I always prefer when the market has good breadth. I prefer when stocks with bases lift themselves up from the ashes. Do you know there was a time when Nvidia (NVDA) was a down-and-out stock? Here's the chart dating back to 2012. Look at how it developed that base over time. That, to me, is a chart I can like. So, when I harp away about the down-and-outers, know that there was a time many of today's growth stocks were down-and-outers at some point.
Will I know when we see the exact turn? I can tell you right now I will only know it in hindsight. But I do know that today's so called value stocks are developing bases that are missing in today's growth stocks.

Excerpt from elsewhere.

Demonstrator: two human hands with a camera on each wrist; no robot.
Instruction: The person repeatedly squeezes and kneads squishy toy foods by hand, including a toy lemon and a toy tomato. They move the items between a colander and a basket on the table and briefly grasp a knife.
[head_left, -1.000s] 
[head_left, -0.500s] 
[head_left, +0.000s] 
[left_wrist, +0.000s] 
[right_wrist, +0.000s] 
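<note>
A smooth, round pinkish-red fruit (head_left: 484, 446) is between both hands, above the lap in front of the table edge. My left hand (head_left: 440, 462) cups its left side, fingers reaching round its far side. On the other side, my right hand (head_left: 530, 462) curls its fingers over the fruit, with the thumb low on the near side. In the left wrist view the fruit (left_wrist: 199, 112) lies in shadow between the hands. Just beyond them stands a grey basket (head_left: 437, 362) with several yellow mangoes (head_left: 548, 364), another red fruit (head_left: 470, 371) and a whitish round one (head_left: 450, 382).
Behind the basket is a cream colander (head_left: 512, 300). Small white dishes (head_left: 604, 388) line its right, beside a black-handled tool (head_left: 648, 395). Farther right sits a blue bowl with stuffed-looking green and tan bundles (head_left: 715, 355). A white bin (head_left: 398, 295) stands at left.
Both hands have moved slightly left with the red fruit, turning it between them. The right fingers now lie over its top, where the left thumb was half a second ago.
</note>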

Now when you look at the Overbought/Oversold Oscillator you will probably ask yourself, where is Monday's rally on the chart? That's the issue: When you replace a high breadth reading with an equally high breadth reading, you make no progress. It still leaves the Oscillator heading toward an oversold condition.
But let's talk about Nasdaq. Yes, again. I have said how narrow things have become there and Monday that continued. Net volume (up minus down volume) was positive 450 million shares. Friday it was negative 575 million shares, which means Nasdaq is up over 100 points in two days and net volume is still negative.
Then there are the number of stocks making new highs, which is still far short of the recent peak readings as well as earlier this year.
New lows have not contracted, despite the rally. The increase to 45 new lows continues to show expansion. Again, this needs to stop expanding and to start contracting. Often a correction is the antidote to that, but we now know the market has repealed corrections. We will go up forever and a day!
Here's something else interesting. Nasdaq has been pushing higher for weeks and the Daily Sentiment Index (DSI) has hovered in the low to mid-80s. On Monday it tagged 90 for the first time since late July. The S&P is still at 85, so there is some room to run there, but my point is the Nasdaq statistics are not great and now the DSI is 90. Readings over 90 tend to lead to corrections/pullbacks. Oh wait, I forgot, corrections and pullbacks have been eliminated, only group rotation is allowed.